The task
Exact copies of the lines from the line containing "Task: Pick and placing" through the last line of the entries below are the whole answer.

======

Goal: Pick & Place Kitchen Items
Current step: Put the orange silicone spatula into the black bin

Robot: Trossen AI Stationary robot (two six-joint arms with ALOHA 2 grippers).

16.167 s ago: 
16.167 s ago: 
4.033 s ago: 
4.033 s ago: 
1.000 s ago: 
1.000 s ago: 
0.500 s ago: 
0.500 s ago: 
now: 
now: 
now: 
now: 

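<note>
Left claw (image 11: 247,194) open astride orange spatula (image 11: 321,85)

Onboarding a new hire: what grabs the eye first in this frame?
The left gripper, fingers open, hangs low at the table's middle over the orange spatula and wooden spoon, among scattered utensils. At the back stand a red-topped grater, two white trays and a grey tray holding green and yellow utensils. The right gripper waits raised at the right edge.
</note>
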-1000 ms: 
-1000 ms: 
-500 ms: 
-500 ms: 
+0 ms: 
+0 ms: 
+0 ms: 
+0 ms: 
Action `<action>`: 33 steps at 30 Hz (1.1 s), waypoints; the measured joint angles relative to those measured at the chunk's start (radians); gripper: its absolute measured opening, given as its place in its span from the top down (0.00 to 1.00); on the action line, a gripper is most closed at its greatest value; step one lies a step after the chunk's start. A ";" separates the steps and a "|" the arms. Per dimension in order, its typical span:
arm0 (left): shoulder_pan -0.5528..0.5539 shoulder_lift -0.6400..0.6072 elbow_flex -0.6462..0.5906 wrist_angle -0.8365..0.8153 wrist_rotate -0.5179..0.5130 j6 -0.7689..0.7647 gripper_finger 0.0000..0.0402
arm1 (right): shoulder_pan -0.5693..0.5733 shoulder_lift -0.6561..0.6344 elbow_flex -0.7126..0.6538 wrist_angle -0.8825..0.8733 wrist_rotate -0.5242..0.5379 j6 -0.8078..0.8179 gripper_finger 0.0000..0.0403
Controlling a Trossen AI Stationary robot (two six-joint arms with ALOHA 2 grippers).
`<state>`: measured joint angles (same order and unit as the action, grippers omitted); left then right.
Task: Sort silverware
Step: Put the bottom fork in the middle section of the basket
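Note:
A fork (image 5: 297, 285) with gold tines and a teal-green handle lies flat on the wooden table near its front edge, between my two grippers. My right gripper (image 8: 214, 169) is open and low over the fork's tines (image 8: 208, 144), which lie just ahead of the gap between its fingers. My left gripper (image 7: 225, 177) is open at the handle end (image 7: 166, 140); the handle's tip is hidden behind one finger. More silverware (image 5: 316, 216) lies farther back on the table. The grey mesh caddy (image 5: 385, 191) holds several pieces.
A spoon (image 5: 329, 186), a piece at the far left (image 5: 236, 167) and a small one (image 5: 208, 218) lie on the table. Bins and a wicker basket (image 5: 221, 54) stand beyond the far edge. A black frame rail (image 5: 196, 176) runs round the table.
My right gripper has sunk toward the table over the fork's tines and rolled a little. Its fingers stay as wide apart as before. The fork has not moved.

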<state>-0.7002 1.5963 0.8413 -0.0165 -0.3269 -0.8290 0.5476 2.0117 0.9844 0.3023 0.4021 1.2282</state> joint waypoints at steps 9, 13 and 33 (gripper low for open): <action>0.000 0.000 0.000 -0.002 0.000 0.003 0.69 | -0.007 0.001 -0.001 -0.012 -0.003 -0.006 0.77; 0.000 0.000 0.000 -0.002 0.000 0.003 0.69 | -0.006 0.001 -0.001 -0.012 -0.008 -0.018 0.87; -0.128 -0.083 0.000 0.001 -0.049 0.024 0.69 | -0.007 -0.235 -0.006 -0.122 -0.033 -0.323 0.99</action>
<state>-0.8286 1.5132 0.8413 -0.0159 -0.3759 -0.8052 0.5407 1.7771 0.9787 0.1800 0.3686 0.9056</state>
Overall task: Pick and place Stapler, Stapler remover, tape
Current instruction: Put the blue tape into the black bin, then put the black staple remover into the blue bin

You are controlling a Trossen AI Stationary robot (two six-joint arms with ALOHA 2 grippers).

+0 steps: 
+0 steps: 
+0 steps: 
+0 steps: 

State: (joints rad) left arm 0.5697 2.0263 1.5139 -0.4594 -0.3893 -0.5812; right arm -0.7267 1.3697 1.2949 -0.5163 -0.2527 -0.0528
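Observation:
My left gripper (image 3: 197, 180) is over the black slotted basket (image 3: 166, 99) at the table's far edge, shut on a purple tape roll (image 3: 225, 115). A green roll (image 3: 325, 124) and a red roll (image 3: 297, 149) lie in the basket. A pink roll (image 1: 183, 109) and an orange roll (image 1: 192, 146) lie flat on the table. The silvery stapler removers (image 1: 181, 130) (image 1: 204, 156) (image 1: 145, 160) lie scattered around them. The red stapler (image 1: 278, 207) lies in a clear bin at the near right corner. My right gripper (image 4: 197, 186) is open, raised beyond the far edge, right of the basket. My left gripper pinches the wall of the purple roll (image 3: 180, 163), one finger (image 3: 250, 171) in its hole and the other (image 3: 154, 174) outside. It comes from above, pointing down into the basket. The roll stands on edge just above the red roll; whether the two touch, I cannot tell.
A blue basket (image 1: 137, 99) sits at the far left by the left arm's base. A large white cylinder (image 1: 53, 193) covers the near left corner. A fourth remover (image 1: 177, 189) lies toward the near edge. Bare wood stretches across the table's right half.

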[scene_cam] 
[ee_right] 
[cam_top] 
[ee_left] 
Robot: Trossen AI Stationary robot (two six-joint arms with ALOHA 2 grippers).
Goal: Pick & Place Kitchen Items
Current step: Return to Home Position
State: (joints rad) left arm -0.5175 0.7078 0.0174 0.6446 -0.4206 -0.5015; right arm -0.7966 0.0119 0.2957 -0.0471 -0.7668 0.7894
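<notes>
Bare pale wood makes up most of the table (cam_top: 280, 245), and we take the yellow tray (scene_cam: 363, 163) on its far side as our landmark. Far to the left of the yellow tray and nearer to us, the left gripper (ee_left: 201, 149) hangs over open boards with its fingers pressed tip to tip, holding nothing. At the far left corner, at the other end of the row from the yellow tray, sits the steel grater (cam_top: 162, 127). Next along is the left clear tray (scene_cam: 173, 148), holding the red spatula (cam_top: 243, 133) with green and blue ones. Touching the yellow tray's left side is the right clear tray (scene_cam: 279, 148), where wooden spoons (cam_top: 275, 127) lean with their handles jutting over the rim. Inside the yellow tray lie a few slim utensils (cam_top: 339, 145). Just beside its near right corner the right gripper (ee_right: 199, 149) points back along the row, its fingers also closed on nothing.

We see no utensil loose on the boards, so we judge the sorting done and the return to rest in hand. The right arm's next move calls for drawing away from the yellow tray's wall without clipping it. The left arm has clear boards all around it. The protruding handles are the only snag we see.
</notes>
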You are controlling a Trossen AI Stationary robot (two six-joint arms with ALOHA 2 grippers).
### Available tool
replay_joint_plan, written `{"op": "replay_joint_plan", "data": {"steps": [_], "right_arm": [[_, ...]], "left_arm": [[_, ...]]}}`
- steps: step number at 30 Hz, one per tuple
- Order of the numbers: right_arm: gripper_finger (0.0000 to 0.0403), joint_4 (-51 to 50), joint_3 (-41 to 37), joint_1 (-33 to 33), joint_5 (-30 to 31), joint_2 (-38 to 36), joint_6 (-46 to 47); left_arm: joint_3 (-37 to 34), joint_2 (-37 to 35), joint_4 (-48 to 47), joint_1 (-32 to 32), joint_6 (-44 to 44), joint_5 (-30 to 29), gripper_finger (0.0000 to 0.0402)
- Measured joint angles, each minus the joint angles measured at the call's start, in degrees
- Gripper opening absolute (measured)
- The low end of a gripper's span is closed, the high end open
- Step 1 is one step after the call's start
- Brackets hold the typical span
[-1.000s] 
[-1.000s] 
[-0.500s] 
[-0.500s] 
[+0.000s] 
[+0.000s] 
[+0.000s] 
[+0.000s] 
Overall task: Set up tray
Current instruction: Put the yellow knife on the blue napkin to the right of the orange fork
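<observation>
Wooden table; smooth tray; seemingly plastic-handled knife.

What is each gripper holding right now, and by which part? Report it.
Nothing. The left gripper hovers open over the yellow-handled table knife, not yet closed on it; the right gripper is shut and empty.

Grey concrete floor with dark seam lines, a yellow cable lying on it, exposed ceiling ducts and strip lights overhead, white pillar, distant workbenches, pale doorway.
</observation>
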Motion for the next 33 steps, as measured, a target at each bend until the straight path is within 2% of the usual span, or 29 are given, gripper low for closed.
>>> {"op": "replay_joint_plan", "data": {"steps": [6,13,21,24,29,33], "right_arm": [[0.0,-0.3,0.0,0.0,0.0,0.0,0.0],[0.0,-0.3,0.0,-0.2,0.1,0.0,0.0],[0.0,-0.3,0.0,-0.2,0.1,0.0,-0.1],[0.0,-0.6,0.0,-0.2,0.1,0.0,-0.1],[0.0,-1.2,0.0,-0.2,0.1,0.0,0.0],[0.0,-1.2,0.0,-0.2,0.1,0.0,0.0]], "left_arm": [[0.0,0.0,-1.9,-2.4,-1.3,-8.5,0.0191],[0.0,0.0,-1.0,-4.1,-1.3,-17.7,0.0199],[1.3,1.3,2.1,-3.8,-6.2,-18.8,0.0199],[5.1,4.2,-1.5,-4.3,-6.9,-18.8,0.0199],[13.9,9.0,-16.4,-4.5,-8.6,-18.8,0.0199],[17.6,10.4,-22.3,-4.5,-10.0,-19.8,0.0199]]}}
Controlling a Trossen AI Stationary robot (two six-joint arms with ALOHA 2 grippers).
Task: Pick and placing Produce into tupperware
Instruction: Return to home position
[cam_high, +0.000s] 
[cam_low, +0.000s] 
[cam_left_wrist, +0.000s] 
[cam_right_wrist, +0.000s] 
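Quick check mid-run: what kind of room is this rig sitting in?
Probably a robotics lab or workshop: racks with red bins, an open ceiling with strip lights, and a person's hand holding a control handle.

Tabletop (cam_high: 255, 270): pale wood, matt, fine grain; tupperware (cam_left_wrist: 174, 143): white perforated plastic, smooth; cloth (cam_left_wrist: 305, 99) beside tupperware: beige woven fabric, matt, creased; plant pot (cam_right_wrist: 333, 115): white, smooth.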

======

Response to the exercise
Task: Pick and placing Produce into tupperware
Instruction: Return to home position
[cam_high, +0.000s] 
[cam_low, +0.000s] 
[cam_left_wrist, +0.000s] 
[cam_right_wrist, +0.000s] 
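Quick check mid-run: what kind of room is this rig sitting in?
Probably a robotics lab or workshop: racks with red bins, an open ceiling with strip lights, and a person's hand holding a control handle.

Tabletop (cam_high: 255, 270): pale wood, matt, fine grain; tupperware (cam_left_wrist: 174, 143): white perforated plastic, smooth; cloth (cam_left_wrist: 305, 99) beside tupperware: beige woven fabric, matt, creased; plant pot (cam_right_wrist: 333, 115): white, smooth.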

With this, the answer is complete.